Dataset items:
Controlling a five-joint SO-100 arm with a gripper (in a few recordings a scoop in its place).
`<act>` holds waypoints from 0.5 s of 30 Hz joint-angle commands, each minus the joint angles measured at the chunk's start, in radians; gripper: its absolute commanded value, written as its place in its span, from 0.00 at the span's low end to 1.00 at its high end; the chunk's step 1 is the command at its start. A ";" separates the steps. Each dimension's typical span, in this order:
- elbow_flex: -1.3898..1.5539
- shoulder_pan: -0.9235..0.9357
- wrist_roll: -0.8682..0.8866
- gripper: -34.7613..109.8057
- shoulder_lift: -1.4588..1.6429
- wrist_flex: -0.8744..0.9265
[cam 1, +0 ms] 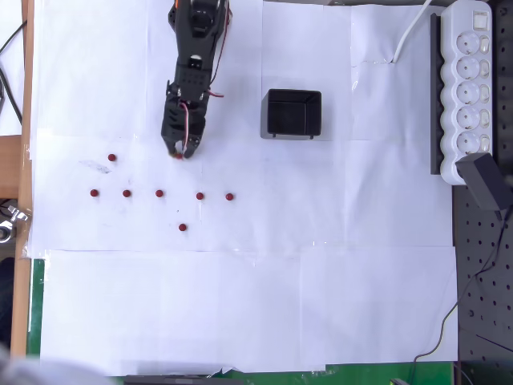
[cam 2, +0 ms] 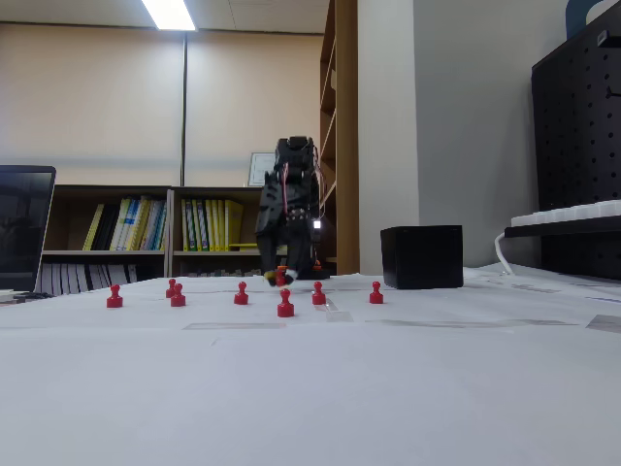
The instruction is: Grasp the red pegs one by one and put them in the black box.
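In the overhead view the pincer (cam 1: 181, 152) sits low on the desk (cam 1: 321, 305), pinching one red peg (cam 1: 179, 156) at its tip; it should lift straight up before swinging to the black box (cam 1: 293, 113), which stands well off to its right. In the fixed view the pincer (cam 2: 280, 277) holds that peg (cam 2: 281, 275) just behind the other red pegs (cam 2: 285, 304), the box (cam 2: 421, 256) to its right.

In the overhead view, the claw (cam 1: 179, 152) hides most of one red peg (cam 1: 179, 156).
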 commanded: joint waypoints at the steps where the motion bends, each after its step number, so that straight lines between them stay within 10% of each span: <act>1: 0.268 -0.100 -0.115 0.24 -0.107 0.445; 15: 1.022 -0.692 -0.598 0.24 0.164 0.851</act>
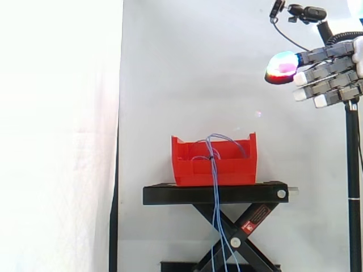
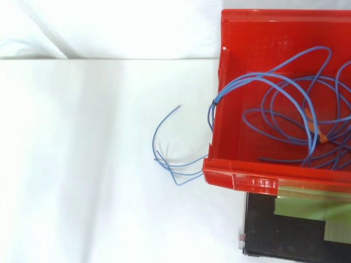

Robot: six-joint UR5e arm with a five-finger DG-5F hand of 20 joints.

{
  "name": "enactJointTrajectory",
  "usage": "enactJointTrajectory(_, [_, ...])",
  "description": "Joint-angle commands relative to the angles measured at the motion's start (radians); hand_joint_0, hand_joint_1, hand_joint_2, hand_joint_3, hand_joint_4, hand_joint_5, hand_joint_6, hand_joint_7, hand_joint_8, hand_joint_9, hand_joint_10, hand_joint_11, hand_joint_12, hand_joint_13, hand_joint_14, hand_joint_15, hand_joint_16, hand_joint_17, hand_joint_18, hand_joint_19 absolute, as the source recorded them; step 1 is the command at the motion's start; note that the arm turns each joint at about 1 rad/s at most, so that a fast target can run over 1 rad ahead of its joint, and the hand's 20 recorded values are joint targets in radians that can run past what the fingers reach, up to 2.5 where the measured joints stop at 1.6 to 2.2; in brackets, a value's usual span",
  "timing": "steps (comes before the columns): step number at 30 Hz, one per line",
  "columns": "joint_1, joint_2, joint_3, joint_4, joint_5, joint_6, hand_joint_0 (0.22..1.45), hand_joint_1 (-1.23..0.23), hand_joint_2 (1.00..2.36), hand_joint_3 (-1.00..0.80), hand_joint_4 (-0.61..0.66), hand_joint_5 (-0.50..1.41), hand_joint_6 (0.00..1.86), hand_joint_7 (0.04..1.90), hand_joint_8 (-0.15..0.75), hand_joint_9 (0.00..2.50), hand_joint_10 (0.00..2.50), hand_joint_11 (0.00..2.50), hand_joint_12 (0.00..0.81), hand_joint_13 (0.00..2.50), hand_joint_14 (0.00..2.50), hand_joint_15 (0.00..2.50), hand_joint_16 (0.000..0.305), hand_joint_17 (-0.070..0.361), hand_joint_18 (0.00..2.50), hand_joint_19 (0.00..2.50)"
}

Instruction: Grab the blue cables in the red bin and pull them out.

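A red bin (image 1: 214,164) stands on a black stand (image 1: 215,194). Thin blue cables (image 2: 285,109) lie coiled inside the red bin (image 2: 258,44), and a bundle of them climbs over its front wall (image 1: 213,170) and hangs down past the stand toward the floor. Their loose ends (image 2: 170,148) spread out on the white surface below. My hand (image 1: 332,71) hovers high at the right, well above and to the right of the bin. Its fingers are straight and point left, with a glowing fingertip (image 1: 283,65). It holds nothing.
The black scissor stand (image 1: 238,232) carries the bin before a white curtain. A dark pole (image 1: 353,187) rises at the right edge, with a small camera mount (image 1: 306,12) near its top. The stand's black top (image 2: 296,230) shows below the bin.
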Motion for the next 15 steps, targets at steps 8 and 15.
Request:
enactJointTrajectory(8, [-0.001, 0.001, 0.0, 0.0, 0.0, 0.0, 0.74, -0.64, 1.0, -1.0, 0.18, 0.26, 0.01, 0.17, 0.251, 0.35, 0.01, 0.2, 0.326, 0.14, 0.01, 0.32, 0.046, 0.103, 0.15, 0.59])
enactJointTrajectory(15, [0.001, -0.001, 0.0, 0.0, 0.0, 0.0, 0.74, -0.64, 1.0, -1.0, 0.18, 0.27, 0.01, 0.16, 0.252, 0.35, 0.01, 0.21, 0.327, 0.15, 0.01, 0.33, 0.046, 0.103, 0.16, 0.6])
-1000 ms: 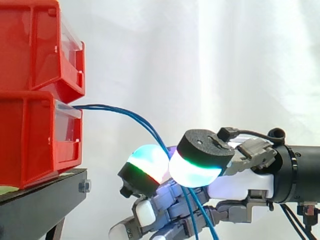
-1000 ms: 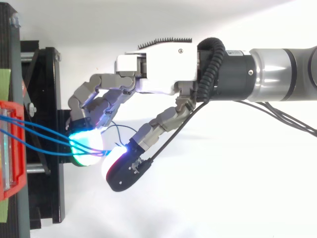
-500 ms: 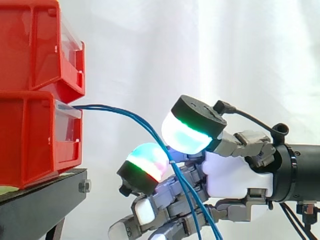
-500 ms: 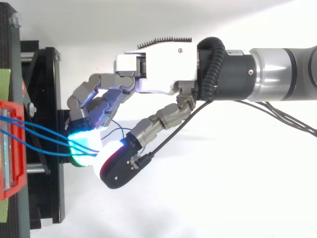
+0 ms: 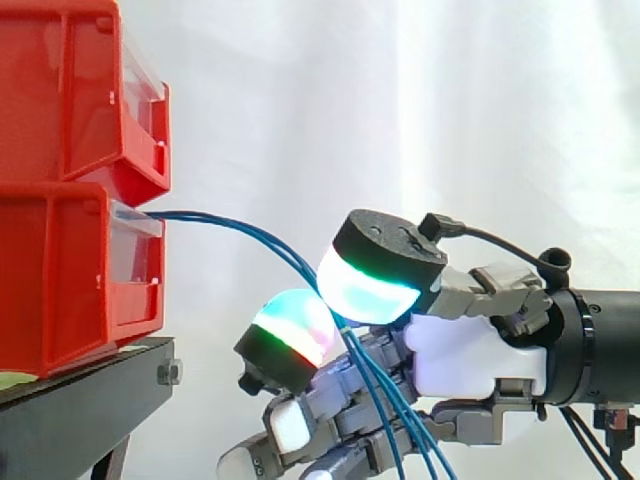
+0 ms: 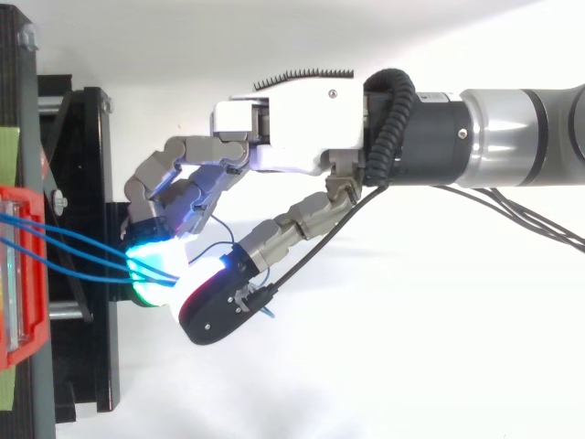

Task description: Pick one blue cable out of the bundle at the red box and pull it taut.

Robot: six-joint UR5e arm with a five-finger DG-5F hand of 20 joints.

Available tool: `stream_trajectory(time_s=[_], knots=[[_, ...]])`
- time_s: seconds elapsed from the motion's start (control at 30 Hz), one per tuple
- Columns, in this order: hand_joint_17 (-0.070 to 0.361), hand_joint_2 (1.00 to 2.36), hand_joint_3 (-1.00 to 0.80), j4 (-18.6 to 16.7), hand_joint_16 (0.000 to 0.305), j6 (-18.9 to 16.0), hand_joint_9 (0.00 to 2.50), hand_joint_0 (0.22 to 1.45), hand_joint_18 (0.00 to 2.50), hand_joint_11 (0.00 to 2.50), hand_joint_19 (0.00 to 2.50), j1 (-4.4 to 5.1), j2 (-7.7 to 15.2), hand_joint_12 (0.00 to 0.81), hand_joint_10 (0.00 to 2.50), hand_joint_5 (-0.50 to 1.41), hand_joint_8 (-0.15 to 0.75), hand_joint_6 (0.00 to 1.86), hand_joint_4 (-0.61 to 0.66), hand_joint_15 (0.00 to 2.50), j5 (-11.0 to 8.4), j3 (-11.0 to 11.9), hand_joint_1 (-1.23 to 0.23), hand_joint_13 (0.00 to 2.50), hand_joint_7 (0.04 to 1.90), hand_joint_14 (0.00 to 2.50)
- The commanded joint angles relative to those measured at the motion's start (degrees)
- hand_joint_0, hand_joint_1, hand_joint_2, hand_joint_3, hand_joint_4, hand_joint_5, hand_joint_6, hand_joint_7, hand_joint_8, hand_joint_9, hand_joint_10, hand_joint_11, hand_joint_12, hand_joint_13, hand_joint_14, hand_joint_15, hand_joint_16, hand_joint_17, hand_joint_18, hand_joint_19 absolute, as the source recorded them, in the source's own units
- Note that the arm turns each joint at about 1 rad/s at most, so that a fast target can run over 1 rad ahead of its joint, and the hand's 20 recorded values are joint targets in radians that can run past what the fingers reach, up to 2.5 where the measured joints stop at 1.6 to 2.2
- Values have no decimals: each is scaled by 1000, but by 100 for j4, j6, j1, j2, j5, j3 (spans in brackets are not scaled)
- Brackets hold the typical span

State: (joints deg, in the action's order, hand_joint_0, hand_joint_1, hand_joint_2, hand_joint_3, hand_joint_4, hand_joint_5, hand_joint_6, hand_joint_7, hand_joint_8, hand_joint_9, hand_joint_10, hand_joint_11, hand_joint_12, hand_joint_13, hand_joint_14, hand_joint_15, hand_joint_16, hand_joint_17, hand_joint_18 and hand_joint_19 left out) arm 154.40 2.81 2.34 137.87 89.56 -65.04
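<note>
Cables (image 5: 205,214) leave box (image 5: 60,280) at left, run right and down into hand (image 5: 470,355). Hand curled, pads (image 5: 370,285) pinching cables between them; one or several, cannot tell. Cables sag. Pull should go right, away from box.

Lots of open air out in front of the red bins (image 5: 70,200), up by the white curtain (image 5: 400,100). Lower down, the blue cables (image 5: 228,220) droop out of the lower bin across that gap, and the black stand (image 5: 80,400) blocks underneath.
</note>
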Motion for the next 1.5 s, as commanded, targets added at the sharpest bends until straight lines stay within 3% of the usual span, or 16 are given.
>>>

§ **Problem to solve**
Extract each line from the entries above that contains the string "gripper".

§ **Answer**
Controlling a five-joint SO-100 arm with a gripper (in a few recordings a scoop in its place).
`<act>` holds waypoints from 0.5 s of 30 Hz joint-angle commands, each minus the joint angles measured at the chunk's start, in radians; gripper: its absolute commanded value, written as its place in its span, from 0.00 at the span's low end to 1.00 at its high end; the chunk's step 1 is the command at its start. A ";" separates the steps. Each dimension's typical span, in this order:
- gripper: -34.7613..109.8057

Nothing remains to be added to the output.